Europe’s refugee and migrant crisis will soon enter its third year, with children playing an ever larger part and the impact on their lives all the more tragic. Between January and September 2016, more than 664,500 children claimed asylum in Europe; In Italy, nine in ten children arriving this year are unaccompanied; in Greece, 23,000 children remain in limbo –their futures hanging in the balance, their education on hold.
More than 700 children are estimated to have died at sea trying to reach Europe this year alone. Last week a six-year old child died in a fire in the Moria camp on the Greek island of Lesbos.
The organisations are deeply concerned that failure to prioritise the protection of children is putting more children at risk. Too little has been done to address the particular needs and vulnerabilities of children. Children in Sweden, for example, can often wait up to one year for their asylum cases to be heard. Children stranded in Greece have been out of school an average of 20 months. Many children have to wait more than a year to reach family members in other EU states – a dangerous delay that causes children to disappear or turn to smugglers.
The EU and member states can do a lot more to protect children and address their particular needs and vulnerabilities.
Addressing the Forum, the Child Rights Agencies call for deliberate action; leadership, public investment and an agreed policy framework that defines goals and measures progress, saying protecting children does not just happen on its own.
The 78 partner organisations identify seven priority actions to protect refugee and migrant children today and prepare them for the future. These actions include the urgent adoption of an EU Action Plan on children in migration, strengthened safeguards for children in the asylum legislation, increased funding for national child protection systems and building mechanisms to protect children across borders.

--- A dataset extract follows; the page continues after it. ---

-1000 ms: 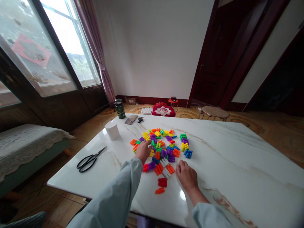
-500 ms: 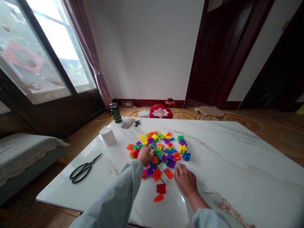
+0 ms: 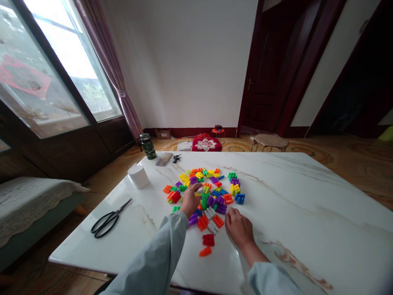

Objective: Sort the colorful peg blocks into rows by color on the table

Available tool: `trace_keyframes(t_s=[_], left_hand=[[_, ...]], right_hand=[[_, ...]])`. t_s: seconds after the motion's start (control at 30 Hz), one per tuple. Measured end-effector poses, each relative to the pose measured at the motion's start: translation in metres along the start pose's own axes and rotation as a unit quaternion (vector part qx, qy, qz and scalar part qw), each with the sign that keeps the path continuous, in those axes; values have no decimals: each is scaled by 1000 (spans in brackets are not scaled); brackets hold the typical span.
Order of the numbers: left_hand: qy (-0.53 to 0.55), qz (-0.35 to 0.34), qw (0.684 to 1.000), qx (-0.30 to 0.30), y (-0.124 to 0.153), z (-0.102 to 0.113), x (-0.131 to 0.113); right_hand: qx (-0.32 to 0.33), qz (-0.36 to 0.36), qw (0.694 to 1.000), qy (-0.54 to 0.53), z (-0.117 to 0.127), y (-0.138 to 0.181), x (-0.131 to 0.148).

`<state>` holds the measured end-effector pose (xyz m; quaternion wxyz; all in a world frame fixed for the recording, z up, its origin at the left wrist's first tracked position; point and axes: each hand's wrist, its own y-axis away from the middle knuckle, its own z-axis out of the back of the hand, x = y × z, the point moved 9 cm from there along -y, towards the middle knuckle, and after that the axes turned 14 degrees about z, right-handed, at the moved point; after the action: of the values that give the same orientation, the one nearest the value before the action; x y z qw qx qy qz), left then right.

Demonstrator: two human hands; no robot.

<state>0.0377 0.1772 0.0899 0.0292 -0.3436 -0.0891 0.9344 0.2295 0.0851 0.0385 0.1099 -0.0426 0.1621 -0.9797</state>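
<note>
Colourful ribbed plastic building blocks (image 3: 220, 204) lie in a loose heap on the white marble-look table (image 3: 294, 196). Over the heap's middle is my left hand (image 3: 190, 200), its thumb and fingers closed around what looks like a white building block (image 3: 199, 191), mostly hidden by the fingers. My right hand (image 3: 238, 226) rests on the table at the heap's near right side, fingers curled; whatever may be inside them is hidden. Beyond it stands a curved row of joined-looking green, purple, yellow and blue blocks (image 3: 235, 189). A red block (image 3: 208, 240) and an orange block (image 3: 205, 251) lie nearest me.
Black-handled scissors (image 3: 106, 223) lie at the left of the table. A white roll (image 3: 138, 176), a dark green flask (image 3: 147, 146) and a small dark tool (image 3: 176, 158) are farther back. A stool (image 3: 270, 141) stands beyond the far edge.
My left hand has moved slightly right and away from me over the heap, the whitish piece moving with it. The right hand stays nearly in place. The view has shifted a little.
</note>
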Motion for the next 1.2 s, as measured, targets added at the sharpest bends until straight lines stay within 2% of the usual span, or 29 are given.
trace_keyframes(t_s=[0.17,0.33,0.43,0.57,0.77,0.9,1.0,1.07,1.2], left_hand=[[8,-84,996,7,21,-17,-23],[-52,-225,971,66,55,-35,-67],[-72,-275,954,97,78,-43,-87],[-46,-271,955,114,91,-47,-92],[9,-230,968,99,78,-43,-73],[-13,-169,985,20,59,-27,-58],[-8,-136,990,-26,48,-15,-61],[24,-143,989,0,43,-17,-74],[51,-207,966,144,41,-46,-117]], right_hand=[[-21,10,999,-40,0,1,1],[-156,87,975,-132,14,4,9],[-191,124,961,-157,19,6,11],[-185,137,959,-165,17,6,12],[-194,138,949,-207,19,6,12],[-191,120,940,-257,14,6,9],[-183,123,933,-284,11,5,10],[-171,129,931,-296,10,5,12],[-156,158,935,-278,9,5,18]])
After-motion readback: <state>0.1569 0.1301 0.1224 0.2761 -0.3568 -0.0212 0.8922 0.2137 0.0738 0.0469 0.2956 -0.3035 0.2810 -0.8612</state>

The agencies say that actions at the EU level have so far been scattered and insufficient. What is needed now, they say, is comprehensive action on children in migration, bringing together all responsible authorities and encouraging states to better collect and share data.

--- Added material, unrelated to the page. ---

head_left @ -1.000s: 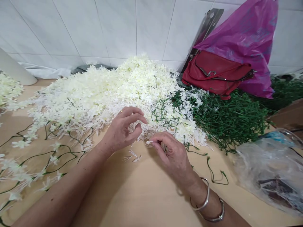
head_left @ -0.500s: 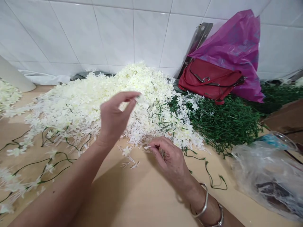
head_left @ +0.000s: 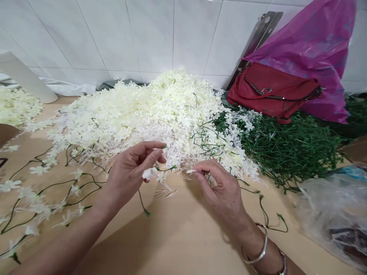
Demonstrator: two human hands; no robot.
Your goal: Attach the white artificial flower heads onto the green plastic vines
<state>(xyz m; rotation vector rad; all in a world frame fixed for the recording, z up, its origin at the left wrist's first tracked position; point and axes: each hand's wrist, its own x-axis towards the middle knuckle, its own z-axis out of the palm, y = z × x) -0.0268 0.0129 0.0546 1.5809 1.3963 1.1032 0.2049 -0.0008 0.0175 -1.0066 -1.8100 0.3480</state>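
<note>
My left hand (head_left: 133, 168) is closed round a green artificial flower stem (head_left: 141, 200), whose lower end hangs below the palm. A white blossom (head_left: 149, 173) shows against its fingers, and a green tip pokes out by the thumb and forefinger. To the right, my right hand (head_left: 220, 185) pinches a small white flower piece (head_left: 190, 171) between thumb and forefinger. Between the hands, a loose white flower and several thin white stamens (head_left: 171, 193) lie on the table (head_left: 172, 236). Behind both hands rises a big heap of cream-white artificial flowers (head_left: 137, 107).
Flowered green stems (head_left: 54, 185) lie at left. A green stem pile (head_left: 289, 147) sits at right, below a red handbag (head_left: 275, 89) and purple plastic bag (head_left: 312, 49). A clear plastic bag (head_left: 327, 210) lies at the right edge. White tiled wall (head_left: 155, 34) stands behind.
My left hand has come down from over the flower heap, closer to my right hand, and the stem with its blossom now shows. My right hand keeps its pinch. The view has shifted slightly left.
</note>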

The reform of the common European asylum system, currently debated in the European Parliament, provides a unique opportunity to ensure children get access to guardians, education and family reunification. EU Action is also needed to end the detention of migrant and refugee children, and the identification of alternatives.
Many of these children will grow up becoming future EU citizens. They should be considered as children first, regardless of their migration status. States need to invest in them, and empower them to fulfil their potential as equal participants in their communities.